El ídolo de El Club del Clan, el fabricante de hits, el actor, director y productor de cine, el tucumano que se casó con la porteña rubia y angelical, el hombre que trajo a Frank Sinatra y se quedó con una deuda millonaria por los vaivenes de la economía argentina, el gobernador de Tucumán, el tipo que le extendió una mano a Charly García en su peor momento, el rey que volvió por la revancha. Ortega siente que no vivió una sino varias vidas. Y que sobrevivió a cada una de ellas.

-Hoy, muchos músicos que antes resistían su estilo popular lo reconocen como “El Rey del Rock”. ¿Siente alguna especial satisfacción frente a eso?

-Yo soy amigo de todos.

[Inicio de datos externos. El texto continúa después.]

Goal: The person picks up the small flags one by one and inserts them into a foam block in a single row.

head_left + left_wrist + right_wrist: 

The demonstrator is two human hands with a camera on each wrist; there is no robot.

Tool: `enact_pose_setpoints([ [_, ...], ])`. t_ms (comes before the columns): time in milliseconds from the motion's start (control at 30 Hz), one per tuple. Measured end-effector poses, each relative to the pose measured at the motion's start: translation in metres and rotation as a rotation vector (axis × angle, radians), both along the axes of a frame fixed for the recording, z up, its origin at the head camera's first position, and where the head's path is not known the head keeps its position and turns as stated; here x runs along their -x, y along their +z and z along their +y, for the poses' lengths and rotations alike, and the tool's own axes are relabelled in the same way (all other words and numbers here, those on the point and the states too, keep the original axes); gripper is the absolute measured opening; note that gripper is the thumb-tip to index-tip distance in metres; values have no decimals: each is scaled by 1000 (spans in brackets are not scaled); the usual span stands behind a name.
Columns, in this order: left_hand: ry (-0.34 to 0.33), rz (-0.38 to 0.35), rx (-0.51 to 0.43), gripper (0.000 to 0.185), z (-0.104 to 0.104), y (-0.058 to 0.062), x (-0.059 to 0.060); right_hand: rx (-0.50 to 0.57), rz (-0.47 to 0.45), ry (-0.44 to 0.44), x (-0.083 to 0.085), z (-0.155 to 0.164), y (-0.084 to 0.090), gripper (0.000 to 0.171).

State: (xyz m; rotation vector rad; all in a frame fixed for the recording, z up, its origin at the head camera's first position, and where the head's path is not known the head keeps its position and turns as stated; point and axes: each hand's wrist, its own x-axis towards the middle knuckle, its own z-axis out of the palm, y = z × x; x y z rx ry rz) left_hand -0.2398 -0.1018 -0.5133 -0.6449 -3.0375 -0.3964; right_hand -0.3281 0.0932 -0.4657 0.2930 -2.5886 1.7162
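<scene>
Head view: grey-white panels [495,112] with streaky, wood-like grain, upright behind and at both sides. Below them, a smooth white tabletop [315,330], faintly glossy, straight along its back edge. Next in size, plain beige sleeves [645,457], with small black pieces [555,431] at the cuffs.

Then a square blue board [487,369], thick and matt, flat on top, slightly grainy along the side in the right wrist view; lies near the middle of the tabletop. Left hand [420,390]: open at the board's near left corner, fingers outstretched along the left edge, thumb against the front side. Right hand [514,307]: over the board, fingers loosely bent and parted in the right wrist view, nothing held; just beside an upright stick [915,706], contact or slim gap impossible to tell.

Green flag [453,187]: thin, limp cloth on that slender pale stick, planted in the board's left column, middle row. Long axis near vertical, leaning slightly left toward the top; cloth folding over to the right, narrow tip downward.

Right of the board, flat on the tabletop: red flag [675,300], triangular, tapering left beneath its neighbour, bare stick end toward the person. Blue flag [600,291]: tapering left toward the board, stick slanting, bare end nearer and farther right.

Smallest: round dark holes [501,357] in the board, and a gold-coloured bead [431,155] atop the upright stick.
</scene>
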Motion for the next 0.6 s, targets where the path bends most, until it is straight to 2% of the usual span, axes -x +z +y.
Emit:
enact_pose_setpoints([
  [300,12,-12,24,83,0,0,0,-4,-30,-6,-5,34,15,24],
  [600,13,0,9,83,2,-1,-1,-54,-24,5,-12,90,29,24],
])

El paso del tiempo se ocupa de poner las cosas en su lugar, siempre. Cuando estuvimos con Charly siete meses en Luján, él sentía una ansiedad enorme por las noches; solamente se calmaba cuando se sentaba en el piano. Entonces, a las 2 o 3 de la mañana arrancaba y decía que quería grabar; yo prendía todo, él se sentaba y empezaba a tocar “Media novia” y después, música clásica. Y un día le pregunté por qué, si él había compuesto canciones tan maravillosas, siempre empezaba con “Media novia”. ¡Sinceramente, pensaba que me estaba cargando!

-¿Y qué le respondió?

-Se empezó a reír, y me explicó que en su casa no lo dejaban escuchar nada que no fuera música clásica, pero que él los sábados se escapaba a lo de un vecino y me veía en El Club del Clan. Era como su recreo. Pasaron los años y hay una amistad que ahora nos une y, en definitiva, creo que El Club del Clan fue un disparador para la aparición del rock nacional y los enormes talentos que el rock nacional brindó. Hasta ese programa, no se veían guitarras eléctricas en televisión. Fue, claramente, el inicio de algo.

-¿Cuál es el mayor logro de Ramón Ortega?

-Desde el punto de vista humano, lejos, es mi familia. Ellos son los que van a continuar el camino. La verdadera trascendencia del hombre está en la descendencia. Después habrá gente que, a través de los años, me recordará con una canción o una película. Pero veo jugar a mis nietos, reconozco en ellos un gesto mío y me resulta imposible no maravillarme.